Retrieve all lines below that have the string "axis".

Provided material Start Marker

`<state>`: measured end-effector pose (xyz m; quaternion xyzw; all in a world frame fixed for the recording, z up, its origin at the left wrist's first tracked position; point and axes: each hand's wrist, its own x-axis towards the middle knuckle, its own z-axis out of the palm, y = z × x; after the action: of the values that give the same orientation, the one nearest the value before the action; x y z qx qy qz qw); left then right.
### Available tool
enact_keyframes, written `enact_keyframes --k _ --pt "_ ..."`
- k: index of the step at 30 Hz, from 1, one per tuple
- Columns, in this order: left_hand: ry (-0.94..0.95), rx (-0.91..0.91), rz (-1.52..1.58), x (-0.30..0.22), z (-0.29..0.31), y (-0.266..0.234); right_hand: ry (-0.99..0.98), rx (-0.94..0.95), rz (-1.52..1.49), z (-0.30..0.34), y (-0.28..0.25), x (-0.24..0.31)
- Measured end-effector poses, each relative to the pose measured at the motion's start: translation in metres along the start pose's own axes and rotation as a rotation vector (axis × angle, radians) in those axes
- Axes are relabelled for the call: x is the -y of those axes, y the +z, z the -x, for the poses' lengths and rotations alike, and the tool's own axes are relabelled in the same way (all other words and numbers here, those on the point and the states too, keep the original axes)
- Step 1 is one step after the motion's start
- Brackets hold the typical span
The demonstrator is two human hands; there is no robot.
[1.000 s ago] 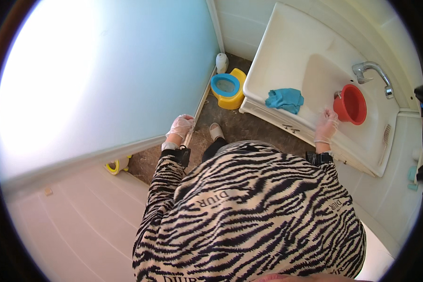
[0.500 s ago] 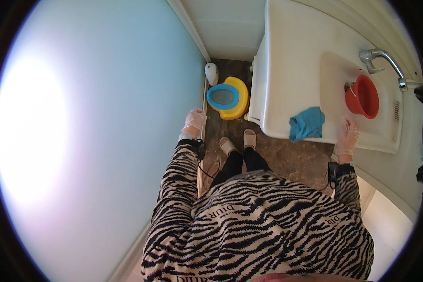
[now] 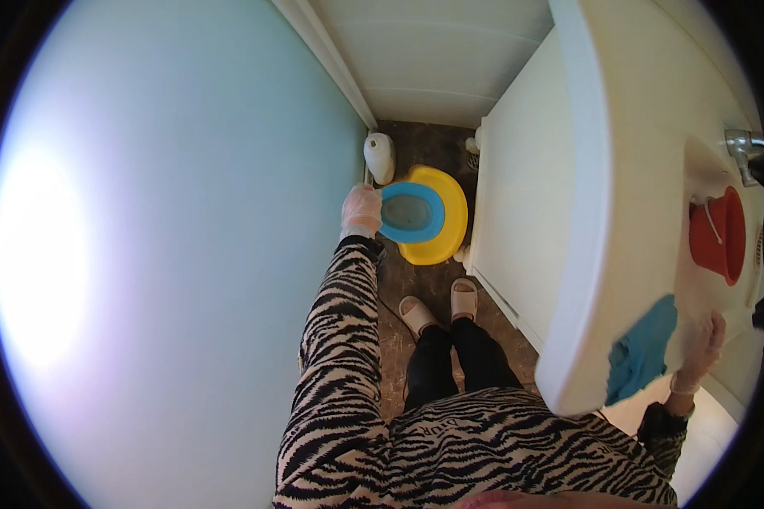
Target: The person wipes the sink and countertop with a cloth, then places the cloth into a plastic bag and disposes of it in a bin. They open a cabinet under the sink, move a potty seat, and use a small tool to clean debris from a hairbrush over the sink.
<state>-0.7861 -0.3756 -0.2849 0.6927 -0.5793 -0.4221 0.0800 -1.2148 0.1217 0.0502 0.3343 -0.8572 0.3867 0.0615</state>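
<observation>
My left hand (image 3: pixel 362 209), in a thin clear glove, is beside the left edge of a blue oval potty seat (image 3: pixel 409 212) that sits on a yellow base (image 3: pixel 455 212). Its fingers bend down out of sight, and I cannot tell whether it touches the seat. At the sink's near edge, my gloved right hand (image 3: pixel 701 348) has its fingers stretched forward, with nothing visible in it. Left of that hand, a crumpled blue cloth (image 3: pixel 643 352) hangs over the rim of the white sink (image 3: pixel 581 254). A red bucket (image 3: pixel 717 236) stands farther back in the basin.
A white bottle (image 3: pixel 380 159) stands on the dark floor (image 3: pixel 407 148) by the pale blue panel (image 3: pixel 204 212) on my left. The sink's white cabinet (image 3: pixel 526 178) rises on the right. A chrome tap (image 3: pixel 743 153) is behind the bucket, and my sandals (image 3: pixel 464 299) are below.
The view has tilted left and down, so the sink sits farther right. My left hand has moved forward to the potty seat's edge. My right hand stays near the sink edge and cloth.
</observation>
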Motion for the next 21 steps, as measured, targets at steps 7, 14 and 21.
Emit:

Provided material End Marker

* _Response for this exercise_:
`<state>`: measured end-effector pose (xyz m; quaternion xyzw; all in a world frame fixed for the recording, z up, its origin at the left wrist's first tracked position; point and axes: each hand's wrist, its own x-axis towards the middle knuckle, its own z-axis out of the palm, y = z × x; after the action: of the values that give the same orientation, the one nearest the value before the action; x y z qx qy qz qw); left then right.
- Measured end-effector poses, each relative to the pose measured at the motion's start: translation in metres along the start pose's own axes and rotation as a rotation vector (axis × angle, radians) in those axes

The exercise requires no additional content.